Which lines in the data below contain the word "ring"? Pull each of them out.

#### SUPPLIED INFORMATION ####

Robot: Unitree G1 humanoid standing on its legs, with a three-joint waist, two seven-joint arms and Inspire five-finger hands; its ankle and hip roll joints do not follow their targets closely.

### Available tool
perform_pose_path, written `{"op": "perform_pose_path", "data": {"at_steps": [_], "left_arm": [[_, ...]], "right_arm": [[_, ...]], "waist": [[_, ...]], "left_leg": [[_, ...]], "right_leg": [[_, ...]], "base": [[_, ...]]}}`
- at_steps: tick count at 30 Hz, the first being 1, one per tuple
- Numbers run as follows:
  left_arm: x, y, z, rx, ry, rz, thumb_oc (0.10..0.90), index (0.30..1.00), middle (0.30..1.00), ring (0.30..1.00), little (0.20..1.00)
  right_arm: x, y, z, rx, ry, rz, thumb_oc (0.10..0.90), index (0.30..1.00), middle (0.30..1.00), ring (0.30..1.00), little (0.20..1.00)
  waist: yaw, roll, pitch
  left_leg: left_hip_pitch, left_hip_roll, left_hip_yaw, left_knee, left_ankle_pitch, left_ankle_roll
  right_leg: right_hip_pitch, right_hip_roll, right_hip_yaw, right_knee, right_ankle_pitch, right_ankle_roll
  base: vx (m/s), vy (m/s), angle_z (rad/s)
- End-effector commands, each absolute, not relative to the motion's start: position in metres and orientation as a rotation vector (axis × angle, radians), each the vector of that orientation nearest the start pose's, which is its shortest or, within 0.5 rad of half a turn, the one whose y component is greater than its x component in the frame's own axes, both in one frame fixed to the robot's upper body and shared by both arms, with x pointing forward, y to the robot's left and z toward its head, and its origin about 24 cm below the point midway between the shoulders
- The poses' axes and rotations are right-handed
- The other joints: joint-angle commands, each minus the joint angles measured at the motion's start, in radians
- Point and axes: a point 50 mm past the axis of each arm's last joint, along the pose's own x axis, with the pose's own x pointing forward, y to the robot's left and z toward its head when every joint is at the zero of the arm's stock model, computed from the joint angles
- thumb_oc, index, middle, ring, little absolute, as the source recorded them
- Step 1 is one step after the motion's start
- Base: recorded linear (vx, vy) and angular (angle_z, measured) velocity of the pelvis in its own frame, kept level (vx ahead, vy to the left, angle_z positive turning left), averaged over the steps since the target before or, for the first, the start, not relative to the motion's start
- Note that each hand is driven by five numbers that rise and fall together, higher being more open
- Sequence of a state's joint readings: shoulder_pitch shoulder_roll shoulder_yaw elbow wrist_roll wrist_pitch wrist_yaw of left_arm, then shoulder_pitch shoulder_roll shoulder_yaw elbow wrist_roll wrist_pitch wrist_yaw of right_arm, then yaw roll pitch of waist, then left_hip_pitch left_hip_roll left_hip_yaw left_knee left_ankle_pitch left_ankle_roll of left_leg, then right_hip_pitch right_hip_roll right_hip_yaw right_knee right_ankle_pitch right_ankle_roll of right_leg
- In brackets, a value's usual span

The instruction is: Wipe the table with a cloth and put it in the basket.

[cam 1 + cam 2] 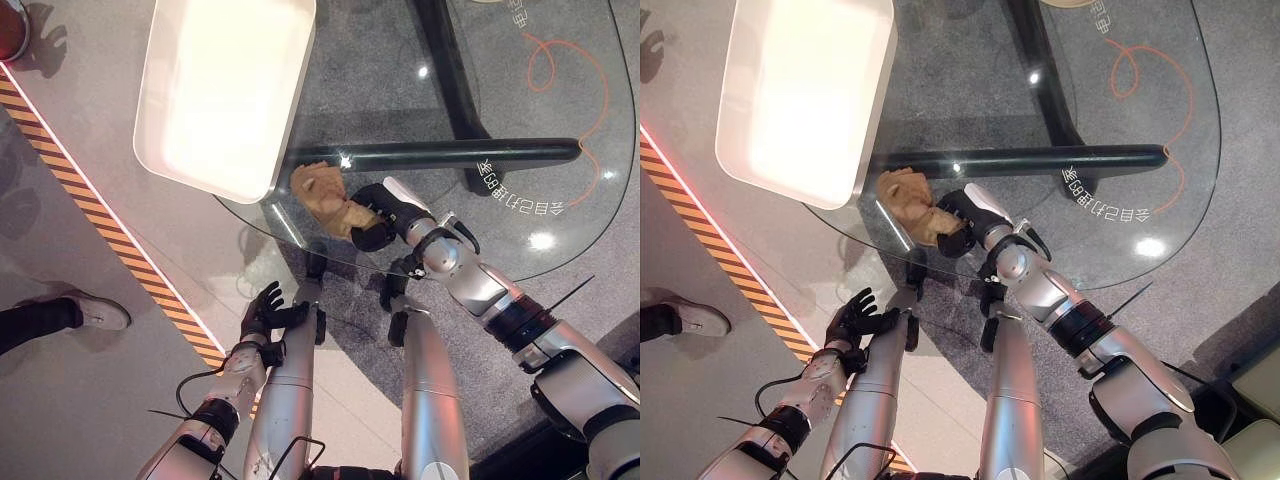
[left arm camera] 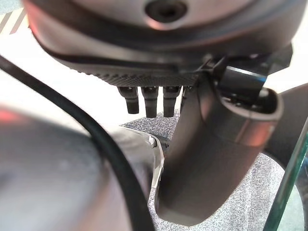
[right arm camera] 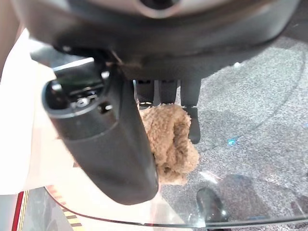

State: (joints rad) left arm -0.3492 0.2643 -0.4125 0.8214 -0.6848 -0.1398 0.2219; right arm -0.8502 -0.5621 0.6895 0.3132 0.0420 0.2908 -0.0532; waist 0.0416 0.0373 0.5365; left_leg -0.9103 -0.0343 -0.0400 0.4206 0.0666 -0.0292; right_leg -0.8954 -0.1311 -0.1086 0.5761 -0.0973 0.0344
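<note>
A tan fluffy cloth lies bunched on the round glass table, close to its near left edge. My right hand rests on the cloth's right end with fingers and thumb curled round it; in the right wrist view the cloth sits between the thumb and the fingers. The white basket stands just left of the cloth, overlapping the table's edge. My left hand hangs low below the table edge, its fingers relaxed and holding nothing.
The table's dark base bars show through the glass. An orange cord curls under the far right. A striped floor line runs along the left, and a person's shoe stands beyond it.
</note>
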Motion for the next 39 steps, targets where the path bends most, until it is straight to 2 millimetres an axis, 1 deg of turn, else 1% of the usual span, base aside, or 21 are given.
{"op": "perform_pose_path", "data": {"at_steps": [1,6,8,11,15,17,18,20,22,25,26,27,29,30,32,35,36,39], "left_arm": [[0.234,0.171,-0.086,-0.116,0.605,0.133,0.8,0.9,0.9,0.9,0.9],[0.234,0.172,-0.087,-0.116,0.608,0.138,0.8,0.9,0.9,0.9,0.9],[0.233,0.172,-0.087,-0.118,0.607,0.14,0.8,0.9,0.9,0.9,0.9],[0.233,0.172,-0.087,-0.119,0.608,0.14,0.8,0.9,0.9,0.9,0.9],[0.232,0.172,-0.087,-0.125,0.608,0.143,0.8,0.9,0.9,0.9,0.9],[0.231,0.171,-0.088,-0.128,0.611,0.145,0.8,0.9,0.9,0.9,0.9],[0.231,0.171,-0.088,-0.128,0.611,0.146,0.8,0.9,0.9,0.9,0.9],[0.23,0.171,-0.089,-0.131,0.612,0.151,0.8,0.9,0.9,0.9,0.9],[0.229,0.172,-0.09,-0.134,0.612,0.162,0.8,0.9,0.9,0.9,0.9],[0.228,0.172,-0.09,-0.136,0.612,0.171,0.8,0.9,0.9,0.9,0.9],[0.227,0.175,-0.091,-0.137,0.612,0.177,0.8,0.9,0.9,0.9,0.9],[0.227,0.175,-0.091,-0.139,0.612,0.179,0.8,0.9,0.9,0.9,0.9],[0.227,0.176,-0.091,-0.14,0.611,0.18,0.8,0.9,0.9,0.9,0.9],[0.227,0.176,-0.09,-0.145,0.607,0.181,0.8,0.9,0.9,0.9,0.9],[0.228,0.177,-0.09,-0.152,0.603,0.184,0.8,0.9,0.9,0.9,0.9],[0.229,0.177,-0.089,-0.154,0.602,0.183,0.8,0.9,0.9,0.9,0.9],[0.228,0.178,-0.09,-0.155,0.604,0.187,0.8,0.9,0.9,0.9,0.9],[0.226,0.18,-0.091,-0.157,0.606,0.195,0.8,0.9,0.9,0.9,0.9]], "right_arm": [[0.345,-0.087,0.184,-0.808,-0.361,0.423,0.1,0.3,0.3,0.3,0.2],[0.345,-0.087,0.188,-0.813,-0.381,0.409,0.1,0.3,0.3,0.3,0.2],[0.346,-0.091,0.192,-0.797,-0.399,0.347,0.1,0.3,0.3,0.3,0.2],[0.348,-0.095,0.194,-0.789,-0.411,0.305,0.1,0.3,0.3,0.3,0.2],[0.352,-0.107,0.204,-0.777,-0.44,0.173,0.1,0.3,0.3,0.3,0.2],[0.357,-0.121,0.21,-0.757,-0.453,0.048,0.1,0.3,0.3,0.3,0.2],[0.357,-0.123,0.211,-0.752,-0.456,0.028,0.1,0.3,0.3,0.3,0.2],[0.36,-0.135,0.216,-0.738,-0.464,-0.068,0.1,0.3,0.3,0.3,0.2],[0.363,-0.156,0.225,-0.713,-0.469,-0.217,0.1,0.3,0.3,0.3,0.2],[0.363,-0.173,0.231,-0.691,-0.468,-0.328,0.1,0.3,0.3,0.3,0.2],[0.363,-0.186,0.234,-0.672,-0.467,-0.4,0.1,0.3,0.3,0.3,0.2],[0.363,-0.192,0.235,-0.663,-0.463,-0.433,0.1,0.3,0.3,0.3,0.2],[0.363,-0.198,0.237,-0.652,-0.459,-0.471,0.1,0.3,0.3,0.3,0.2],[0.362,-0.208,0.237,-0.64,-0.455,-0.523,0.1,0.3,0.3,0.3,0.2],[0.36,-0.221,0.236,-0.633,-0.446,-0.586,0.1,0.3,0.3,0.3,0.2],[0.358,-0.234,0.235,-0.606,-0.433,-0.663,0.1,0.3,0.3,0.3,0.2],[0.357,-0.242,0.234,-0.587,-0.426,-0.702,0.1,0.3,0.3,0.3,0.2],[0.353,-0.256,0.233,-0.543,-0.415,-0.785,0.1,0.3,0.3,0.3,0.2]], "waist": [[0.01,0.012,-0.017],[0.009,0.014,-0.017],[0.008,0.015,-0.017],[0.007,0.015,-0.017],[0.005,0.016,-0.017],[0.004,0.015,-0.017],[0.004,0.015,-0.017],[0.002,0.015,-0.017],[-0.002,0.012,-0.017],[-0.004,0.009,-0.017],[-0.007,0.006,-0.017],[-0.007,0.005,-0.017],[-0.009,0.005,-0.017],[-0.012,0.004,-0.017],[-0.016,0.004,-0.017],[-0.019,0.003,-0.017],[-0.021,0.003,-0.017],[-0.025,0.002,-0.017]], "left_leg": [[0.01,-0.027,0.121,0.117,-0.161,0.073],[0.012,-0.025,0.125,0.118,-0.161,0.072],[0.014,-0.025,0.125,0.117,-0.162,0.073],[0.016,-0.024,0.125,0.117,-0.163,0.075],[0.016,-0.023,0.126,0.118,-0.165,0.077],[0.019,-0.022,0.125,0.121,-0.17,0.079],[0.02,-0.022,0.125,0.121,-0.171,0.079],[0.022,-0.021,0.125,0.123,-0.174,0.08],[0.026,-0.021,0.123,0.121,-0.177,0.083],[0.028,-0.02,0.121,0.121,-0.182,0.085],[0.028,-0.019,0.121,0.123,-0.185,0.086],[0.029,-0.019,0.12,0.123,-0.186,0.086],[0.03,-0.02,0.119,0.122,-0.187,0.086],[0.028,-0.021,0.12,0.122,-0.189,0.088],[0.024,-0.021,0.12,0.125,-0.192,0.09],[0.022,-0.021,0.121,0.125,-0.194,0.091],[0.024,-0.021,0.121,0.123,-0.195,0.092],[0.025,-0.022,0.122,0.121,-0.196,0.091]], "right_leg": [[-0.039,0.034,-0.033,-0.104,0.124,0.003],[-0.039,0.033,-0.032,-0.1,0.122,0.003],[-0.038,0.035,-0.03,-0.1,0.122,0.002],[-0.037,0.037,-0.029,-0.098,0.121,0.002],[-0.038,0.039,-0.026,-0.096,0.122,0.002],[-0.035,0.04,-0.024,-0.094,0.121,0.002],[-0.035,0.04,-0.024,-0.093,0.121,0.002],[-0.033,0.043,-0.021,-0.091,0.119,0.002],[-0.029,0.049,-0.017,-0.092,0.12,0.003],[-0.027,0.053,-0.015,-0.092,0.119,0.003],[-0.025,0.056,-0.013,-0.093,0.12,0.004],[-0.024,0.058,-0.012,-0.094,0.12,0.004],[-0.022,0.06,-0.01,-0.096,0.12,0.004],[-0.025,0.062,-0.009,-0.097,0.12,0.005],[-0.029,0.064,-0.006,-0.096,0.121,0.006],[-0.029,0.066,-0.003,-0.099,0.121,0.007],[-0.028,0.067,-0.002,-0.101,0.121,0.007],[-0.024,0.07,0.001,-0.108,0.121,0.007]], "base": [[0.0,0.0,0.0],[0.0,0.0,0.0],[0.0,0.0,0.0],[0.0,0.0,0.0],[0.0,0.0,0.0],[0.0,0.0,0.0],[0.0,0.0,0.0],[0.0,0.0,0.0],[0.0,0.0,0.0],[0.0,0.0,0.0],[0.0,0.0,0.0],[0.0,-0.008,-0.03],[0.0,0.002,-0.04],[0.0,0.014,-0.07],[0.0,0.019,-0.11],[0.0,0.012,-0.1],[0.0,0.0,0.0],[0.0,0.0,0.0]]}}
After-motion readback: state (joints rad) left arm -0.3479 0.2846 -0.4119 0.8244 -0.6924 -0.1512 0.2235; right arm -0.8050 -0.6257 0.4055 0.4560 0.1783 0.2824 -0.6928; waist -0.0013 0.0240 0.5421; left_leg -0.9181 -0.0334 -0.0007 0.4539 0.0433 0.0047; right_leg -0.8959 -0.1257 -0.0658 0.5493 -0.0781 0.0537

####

## [SOLUTION TO THIS EXERCISE]
  left_arm: x, y, z, rx, ry, rz, thumb_oc (0.10..0.90), index (0.30..1.00), middle (0.30..1.00), ring (0.30..1.00), little (0.20..1.00)
  right_arm: x, y, z, rx, ry, rz, thumb_oc (0.10..0.90), index (0.30..1.00), middle (0.30..1.00), ring (0.30..1.00), little (0.20..1.00)
- thumb_oc, index, middle, ring, little absolute, as the source recorded them

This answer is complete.